Kapitalna końcówka w Chobieni i pierwsze zwycięstwo w tym roku
Po niezłym widowisku w Chobieni Kaczawa zwycięża po raz pierwszy w tym roku kalendarzowym.
Od kilku lat nie udało się naszej drużynie zwyciężyć w Chobieni, lecz ten mecz od początku zwiastował, że to może być dzień Kaczawy. Spotkanie było wyrównane, a obie drużyny zadziorne w swoich atakach od samego początku. Tradycyjnie dobrze poukładana w obronie drużyna gospodarzy nie doprowadzała do większego zagrożenia pod swoją bramką, ale i Kaczawa była czujna tego dnia. Liczne próby ataków były szybko rozbijane. Gra toczyła się głównie w środku; dość powiedzieć, że wszystkie niedzielne bramki padły po stałych fragmentach gry. Nie znaczy to, że mecz był nudny, bynajmniej! Pierwsze zagrożenie pod bramką Odry stworzyliśmy w 20'. Strzał Krzysztofa Karpowicza został zrykoszetowany przez obrońcę, a piłka poszybowała niewiele ponad poprzeczką. Trzy minuty później dośrodkowanie skrzydłowego gospodarzy.
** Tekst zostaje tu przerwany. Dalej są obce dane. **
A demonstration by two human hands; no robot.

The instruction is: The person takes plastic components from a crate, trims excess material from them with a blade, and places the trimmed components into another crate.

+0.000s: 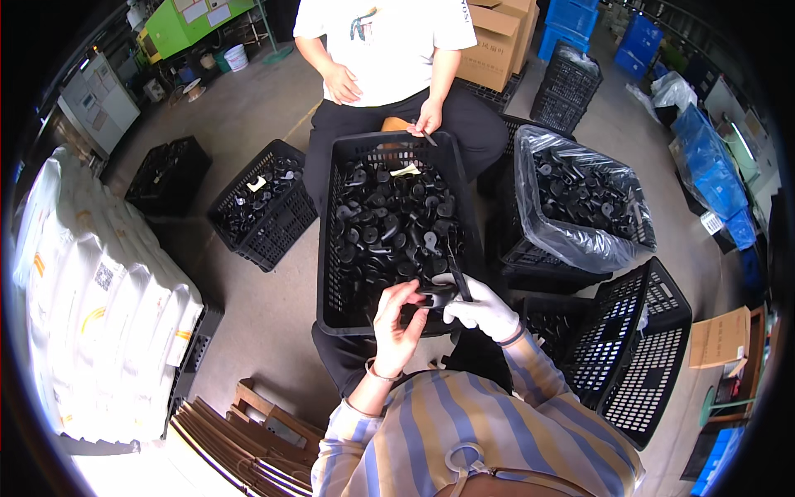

Kozłującą piłkę bez przyjęcia strzela napastnik, lecz Miłosz Kudłacz czujnie broni nogami. W 29' ta sztuka już się nie udaje. Dośrodkowanie z rzutu wolnego z lewej strony. Futbolówkę na krótkim słupku przytomnie przecina Tomasz Dobek i z szóstego metra otwiera wynik meczu. 1:0. W 36' mogliśmy już przegrywać 2:0. Po rzucie rożnym świetnie główkuje Tomasz Dobek. Miłosz Kudłacz wyciąga się jak długi, ale uprzedza go Michał Raczkowski, który drugi mecz z rzędu wybija futbolówkę z linii bramkowej. Tuż przed przerwą mieliśmy wyśmienitą okazję do wyrównania. Krzysztof Bienia wykonuje podobny rzut wolny, z jakiego Odra objęła prowadzenie. Bramkarz nie zachowuje się najlepiej, plując piłkę przed siebie, ale przy instynktownej obronie dobitki autorstwa Kamila Kontraktewicza popisał się najwyższym kunsztem swego fachu. Do przerwy przegrywamy 1:0.
Druga odsłona rozpoczęła się od jeszcze większej walki, lecz gra dalej toczyła się w środku pola i klarownych sytuacji podbramkowych było niewiele. To głównie zasługa obu bloków defensywnych, które nie dopuszczały rywala bliżej niż 20 metrów przed własną bramkę. Z biegiem czasu lekką przewagę wyrobiła sobie Kaczawa, która nie chciała tanio oddać skóry. To co najciekawsze wydarzyło się w ostatnim kwadransie. W 79' rzut wolny z 20 metrów na wprost bramki. Karol Nikodem, który przejął w 58 minucie od Dariusza Komanieckiego opaskę kapitana, jest wykonawcą tego stałego fragmentu. Bezlitośnie wykorzystuje lukę w murze. Piłka odbija się jeszcze od jednego z obrońców i wpada do siatki, obok bezradnie interweniującego bramkarza. 1:1. Zawodnicy trenera Słowakiewicza wyraźnie nie wytrzymują presji meczu, stając się coraz bardziej agresywni. Kwintesencją takiego stanu rzeczy był faul od tyłu na Adamie Kasperowiczu. W 82' faulowany w polu karnym był Szymon Janeczko, a sędzia Tomasz Bogus dyktuje rzut karny. Do piłki podchodzi Karol Nikodem i technicznym strzałem wyprowadza nas na prowadzenie. 1:2. Obie drużyny atakują - Odra usilnie szukając wyrównania, a Kaczawa rozstrzygnięcia meczu. W doliczonym czasie faulowany w powietrzu w polu karnym jest Dominik Wiśniewski. Za ten faul obrońca Odry otrzymuje drugą żółtą kartkę. Sam poszkodowany podchodzi do rzutu karnego, i silnym strzałem pod poprzeczkę ustala wynik na 1:3. To był przedostatni akcent tego spotkania. Po końcowym gwizdku za agresywną postawę wobec arbitra Jakub Sypień otrzymuje bezpośrednią czerwoną kartkę. Była to aż jedenasta kartka dla gracza gospodarzy w tym meczu.
Kaczawa zwycięża po raz pierwszy w tym roku. Zajmujemy 10 miejsce w tabeli, mając tyle samo punktów co nasz następny przeciwnik - Iskra Księginice.